The Savak, Translated by: Mahmoud Salama Alawy, Revised by: Mohamed El-Sayed Gamal El-Din (Cairo: National Centre for Translation) 2003, 301pp.
The Savak was one of the most infamous and brutal security and intelligence apparatuses of the 20th century. With no checks on its powers, the Savak became an octopus that had tentacles over every mouth and every aspect of the lives of the Iranian people from 1957 to 1979.
The word Savak (pronounced Sawak in Persian) is an acronym for National Organisation for Security and Intelligence, which was established by the Shah Mohammad Reza Pahlavi, who ruled Iran between (1941 until his ousting in 1979 by the Islamic Revolution), after the end of the military government in Iran.
Scarce is the material we have on it in the Persian language, but a book released in 2002 from the Egyptian National Centre for Translation by a Persian writer, Taghi Najari Rad, fills some of that void.
The book gives an overview of the political and social conditions under which the Shah’s regime felt the need to establish this brutal security apparatus and the roles played by the CIA and MI6 in establishing it and training its officers, and exchanging intelligence with them. In doing so the book delves into the political and security relations that the Shah and his regime had with the US and Britain, and shows how much they knew about his brutal ways and how they supported them, as long as they kept him in power and kept the oil industry under his and their control.
What differentiates this book from other books written about the same timeframe is that this book actually depends on Savak documents that the author obtained from the Islamic Revolution Archives Centre in the 1990s. The documents allowed him to draw a picture of the internal structure of the Savak, the reports of the four chiefs of the Savak to the Shah, and how this apparatus became an uncontrollable monster that spied on everyone, including the Shah and the chiefs of the Savak itself.
One important element of the book is that it gives us a collage of the political and religious factions that existed and led to the ouster of the Shah in 1979, after 22 years under the brutality of the Savak. The author draws a picture of the nationalist and leftist parties and movements in addition to the religious clerics, and follows the rise of Khamenei, and the Shah’s long game with him that led to exiling Khamenei to Turkey and then Iraq and Paris, and the anger that the Shah brought on his regime by prosecuting religious leaders, a move that he himself was wary of.
The book gives conflicting pictures of the Shah as a king in denial who refused to hear any reports about displeasure among his people, or complaints about taxes and unemployment, which led the Savak chiefs to only let him hear what he wanted to hear, leading most of their reporting to him becoming empty banal news about the ruling elite itself. The author says that this led the Shah to be completely disconnected from reality, so much so that he was shocked when he was removed and exiled.

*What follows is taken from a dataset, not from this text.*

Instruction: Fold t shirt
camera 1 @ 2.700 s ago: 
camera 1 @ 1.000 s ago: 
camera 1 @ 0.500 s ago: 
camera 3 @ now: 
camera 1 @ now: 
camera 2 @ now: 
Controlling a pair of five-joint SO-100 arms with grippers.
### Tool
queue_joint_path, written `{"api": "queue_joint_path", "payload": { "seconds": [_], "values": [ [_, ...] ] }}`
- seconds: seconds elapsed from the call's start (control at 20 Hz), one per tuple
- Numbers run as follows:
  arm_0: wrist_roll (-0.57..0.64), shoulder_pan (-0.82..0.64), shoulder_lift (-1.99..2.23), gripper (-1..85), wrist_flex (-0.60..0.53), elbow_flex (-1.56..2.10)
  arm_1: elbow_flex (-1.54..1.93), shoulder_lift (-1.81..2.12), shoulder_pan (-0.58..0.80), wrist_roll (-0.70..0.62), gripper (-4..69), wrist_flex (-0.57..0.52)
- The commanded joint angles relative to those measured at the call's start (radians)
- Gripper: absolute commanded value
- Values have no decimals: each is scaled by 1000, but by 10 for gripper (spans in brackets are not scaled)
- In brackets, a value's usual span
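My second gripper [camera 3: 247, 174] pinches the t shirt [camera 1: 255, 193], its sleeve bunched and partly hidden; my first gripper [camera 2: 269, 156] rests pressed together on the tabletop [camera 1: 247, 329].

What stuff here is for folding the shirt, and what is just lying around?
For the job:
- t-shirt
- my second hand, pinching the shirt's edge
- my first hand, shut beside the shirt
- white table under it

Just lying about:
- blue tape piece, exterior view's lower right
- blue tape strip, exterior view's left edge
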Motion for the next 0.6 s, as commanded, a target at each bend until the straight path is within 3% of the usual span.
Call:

The other picture is of a king wary of the riots happening in the country against protest his corruption and the brutality of the Savak and their ways of controlling all aspects of the lives of Iranians. The Savak was pervasive in Iranian society, to the extent that members of the same family didn’t feel they can speak their minds freely among themselves, fearing one of them was an agent for the Savak.
The Savak maintained a close eye on published books and newspapers, and only allowed 3,000 copies of any given newspaper or a periodical. One of their tactics, in order to arrest and identify dissidents, was allowing the publishing of some books previously banned only to arrest those who read and bought these books.
The author argues throughout that the Shah established this apparatus to protect his throne after military rule became untenable, yet this apparatus itself was the reason behind his overthrow in 1979, due to their unprecedented brutality.